L'HISTOIRE D'UNE ORGANISATION
À l'été 2022, accompagné de deux membres du conseil d'administration de la WDO, Bertrand Derome se rend à Brighton, en Grande-Bretagne, pour consulter les archives de la WDO.
Ils explorent entre autres qui sont les membres fondateurs de l’organisation et les visions du design qui se confrontent, entre ceux qui prônent pour la désignation « d’esthétique industrielle » et ceux qui militent pour l’appellation « design », issu du designo, signifiant tout autant le dessin que le projet, le dessein, soit l’intention. On sait aujourd’hui quel courantfit sa marque, et avec l’évolution actuelle de la pratique du design, la pertinence de ce choix est plus grande que jamais.
Les archives révèlent également comment le désir d'améliorer le monde dans lequel nous vivons, de relever les défis sociaux, culturels et environnementaux, a toujours fait partie de l'ADN des designers. Bien avant l'émergence du terme « développement durable », l'organisation mettait en place des Interdesigns, des charrettes de design de deux semaines au cours desquelles des designers du monde entier unissent leurs forces pour résoudre des problèmes locaux. Depuis 1971, plus de 40 projets de ce type ont permis de développer des solutions innovantes à des problèmes allant de la production et de la distribution de pain dans l'ex-URSS à la vie en petite communauté et au logement au Canada.
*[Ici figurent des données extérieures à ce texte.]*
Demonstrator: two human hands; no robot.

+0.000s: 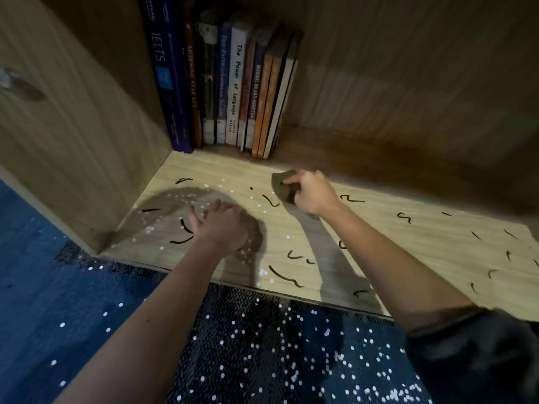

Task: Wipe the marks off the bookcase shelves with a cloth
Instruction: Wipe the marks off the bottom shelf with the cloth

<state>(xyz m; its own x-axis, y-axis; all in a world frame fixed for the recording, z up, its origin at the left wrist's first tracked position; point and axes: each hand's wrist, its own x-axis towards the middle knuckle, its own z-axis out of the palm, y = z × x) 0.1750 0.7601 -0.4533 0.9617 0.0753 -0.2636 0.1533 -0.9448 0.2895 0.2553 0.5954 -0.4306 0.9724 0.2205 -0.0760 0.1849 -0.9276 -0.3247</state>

Passionné par le développement international depuis sa jeune enfance, Bertrand est fier de pouvoir contribuer au développement de programmes qui ont le potentiel d’impacter directement la qualité de vie des communautés. Alors que la pandémie frappait de plein fouet, l’équipe de WDO a mis sur pied une série de Design Challenge pour impliquer la communauté du design sur des enjeux pressants. Le premier, en partenariat avec IBM et Designers For America a attiré 5500 designers à vouloir participer, dont plus de 300 ont fait partie des équipes de travail qui allait développer des concepts pour mieux gérer la pandémie (campagnes de communications, équipements de protection, application d’aide aux personnes vulnérables…) tous mis en accès libre. Un autre Design Challenge a été mis en œuvre pour aider les Nations Unies Femmes en Asie du Sud-Est à développer des programmes visant à changer les comportements menant à la violence faite aux femmes, un champ d’action où le design n’est pas toujours attendu, mais prend tout son sens.
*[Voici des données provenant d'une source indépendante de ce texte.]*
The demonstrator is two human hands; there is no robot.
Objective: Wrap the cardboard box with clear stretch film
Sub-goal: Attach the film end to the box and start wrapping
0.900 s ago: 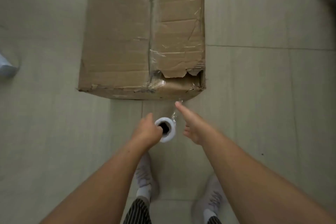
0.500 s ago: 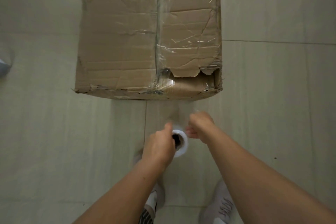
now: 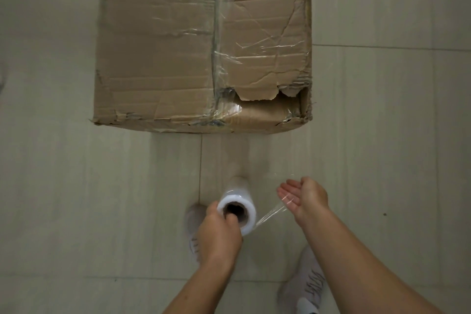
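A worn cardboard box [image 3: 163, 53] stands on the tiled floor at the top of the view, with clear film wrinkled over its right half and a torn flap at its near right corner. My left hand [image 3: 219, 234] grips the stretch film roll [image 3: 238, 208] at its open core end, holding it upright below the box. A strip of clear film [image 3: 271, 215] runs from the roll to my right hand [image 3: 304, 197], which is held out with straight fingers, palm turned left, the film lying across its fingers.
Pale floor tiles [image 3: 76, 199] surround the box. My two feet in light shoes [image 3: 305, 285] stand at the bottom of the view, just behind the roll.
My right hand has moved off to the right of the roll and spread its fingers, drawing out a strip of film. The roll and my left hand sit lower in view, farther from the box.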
La dernière des initiatives d'impact de WDO, à laquelle Bertrand est fier de contribuer, s'appelle World Design Protopolis. Ce programme, qui découle du programme biennal des Capitales mondiales du design de WDO, sera attribué à Bangalore. Cette ville émergente, dont la population croît beaucoup plus rapidement que son infrastructure ne peut le soutenir, souhaite utiliser le design pour renforcer sa capacité à répondre aux besoins de sa population, que ce soit en termes d'accès et de gestion de l'eau, de mobilité, de logement ou de gestion des déchets. Le projet de 5 ans impliquera non seulement la communauté locale et internationale du design, mais également toutes les parties prenantes qui peuvent bénéficier d'une collaboration, dans un processus de design structuré et avec le soutien des décideurs publics pour la mise en œuvre des projets.
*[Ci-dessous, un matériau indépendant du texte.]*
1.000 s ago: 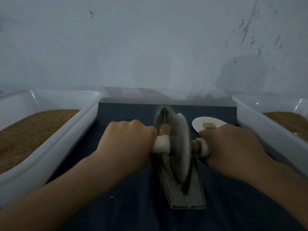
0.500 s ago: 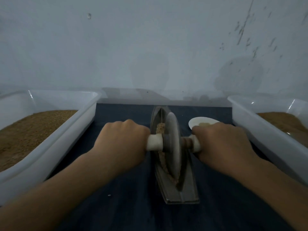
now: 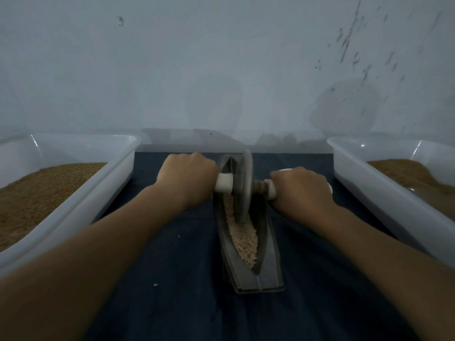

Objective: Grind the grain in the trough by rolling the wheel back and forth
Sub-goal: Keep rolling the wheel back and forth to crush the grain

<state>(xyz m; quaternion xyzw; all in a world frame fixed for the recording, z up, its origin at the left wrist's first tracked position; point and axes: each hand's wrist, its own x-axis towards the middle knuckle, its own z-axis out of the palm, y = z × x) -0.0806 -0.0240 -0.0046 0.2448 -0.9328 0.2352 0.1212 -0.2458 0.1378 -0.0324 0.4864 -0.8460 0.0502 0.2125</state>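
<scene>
The left hand (image 3: 187, 179) is a fist curled round the white handle (image 3: 223, 182) at 9 o'clock of the wheel (image 3: 244, 183). The right hand (image 3: 300, 190) grips the matching handle at 3 o'clock. The wheel stands on edge in the trough (image 3: 270, 262), close to its 12 o'clock tip. The grain (image 3: 242, 238) lies in the groove from under the wheel toward 6 o'clock, heaped near the low end.

Neither hand steadies the trough, which sits loose on the dark cloth (image 3: 172, 279). A hard shove could slide it or skew it, and the wheel would then bind on the groove walls.

With so little groove left at 12 o'clock, one more push outward would likely ride the wheel up over the tip and off.

Uneven pressure from the two fists would tip the wheel sideways and flick grain over the rim. A few specks (image 3: 155, 284) already lie on the cloth at 7 o'clock.

A fast pull toward 6 o'clock could plough the heap out over the near lip.

A pale dish (image 3: 285, 170), mostly hidden, sits right behind the right hand, so the knuckles may knock it. Bins of brown grain stand well clear at 9 o'clock (image 3: 110, 178) and 3 o'clock (image 3: 369, 188).
</scene>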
WDO est une organisation non gouvernementale qui a un statut consultatif auprès de l’O.N.U. et ses agences sur la question du design. Elle réunit plus de 190 organisations membres en 2023, soit plus de 400 000 designers à travers le monde. Sa communauté lui permet de déployer une vaste gamme de programmes allant de la désignation bisannuelle World Design Capital, des World Design Talks, des Interdesigns (dont ceux organisés au Canada en 1974 et 2007, et de nombreuses autres initiatives régionales et internationales.
Bertrand Derome, directeur général et membre du comité exécutif, est responsable de diriger et de gérer le secrétariat, ainsi que d'assurer la liaison avec le conseil d'administration. Il supervise les différents projets dans le portefeuille des membres du conseil.